Lecture Notes: https://diffusion.csail.mit.edu/docs/lecture-notes.pdf

Generative Modeling

The quality of a generation can be interpreted as the probability than the generated object came from a target distribution. For example, if you are generating images of dogs we want to measure the probability it came from the distribution of dog images.

The probability distribution can be represented as a mapping from vectors to non negative numbers.

$$ p_{\mathrm{data}}: \mathbb{R}^d \rightarrow \mathbb{R}_{\geq0} $$

We can't explicitly define $p_{\mathrm{data}}$ but we can access samples from it (dataset): $z_1, z_2, \ldots, z_n \sim p_{\mathrm{data}}$.

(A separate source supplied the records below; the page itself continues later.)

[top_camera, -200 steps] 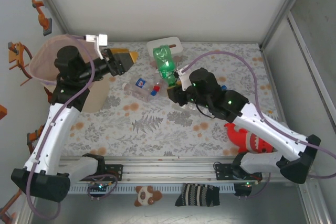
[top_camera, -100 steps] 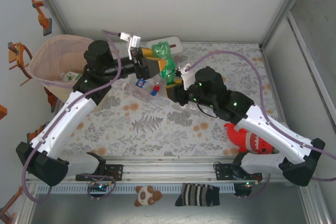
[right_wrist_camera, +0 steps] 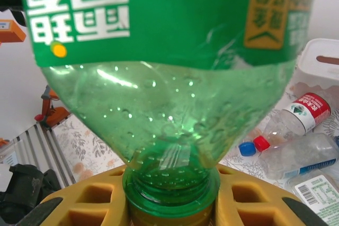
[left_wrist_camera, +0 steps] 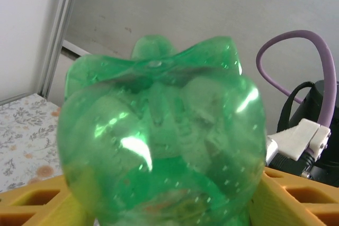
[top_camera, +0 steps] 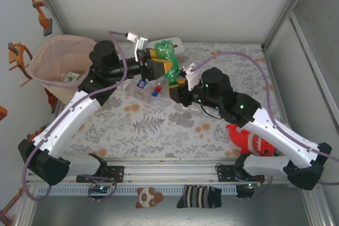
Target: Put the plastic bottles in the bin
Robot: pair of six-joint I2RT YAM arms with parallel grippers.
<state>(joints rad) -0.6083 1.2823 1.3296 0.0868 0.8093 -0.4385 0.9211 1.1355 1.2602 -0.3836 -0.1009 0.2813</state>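
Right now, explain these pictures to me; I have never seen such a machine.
These are two robot arms bolted at the near edge of a table. One picture looks down from above and behind them; the other two come from a camera on each wrist. The right gripper is shut on the neck of a green bottle. The left gripper sits with fingers either side of its base; whether they grip, I cannot tell. On the flowered table lie clear bottles, a red plush toy and a white box. The bin stands far left.
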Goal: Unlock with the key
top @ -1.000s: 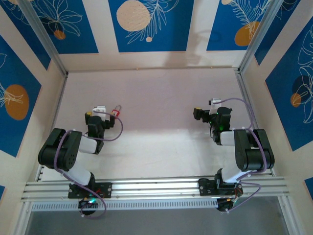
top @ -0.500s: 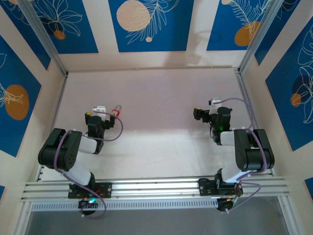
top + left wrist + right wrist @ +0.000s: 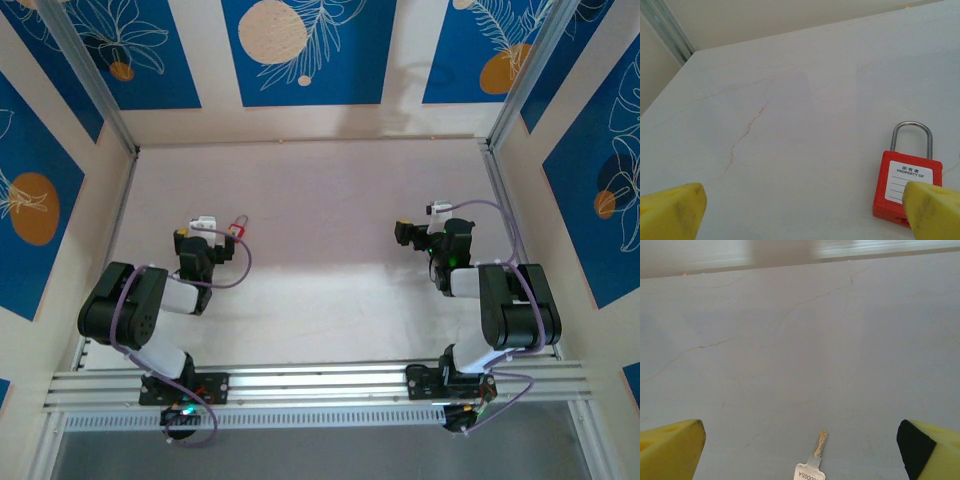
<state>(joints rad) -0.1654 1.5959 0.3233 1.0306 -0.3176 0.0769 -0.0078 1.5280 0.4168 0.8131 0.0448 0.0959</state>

Unconditional generation (sampling from the data distribution):

$$ z \sim p_{\mathrm{data}} $$

Conditional generation (conditioning the sampling with $y$, which can be a prompt):

$$ z \sim p_{\mathrm{data}}(\cdot|y) $$

The data distribution is randomly initialized:

$$ p_{\text{init}} = \mathcal{N}(0, I_d) $$

The generative model transforms this into the data distribution.

Flow Models

Trajectory

This is a function of time mapping to a vector. Time is constrained to be between 0 and 1. We can call each step in the trajectory $X_t$ as a state (similar to RL terminology).

$$ X:[0,1] \rarr \mathbb{R}^d, t\mapsto X_t $$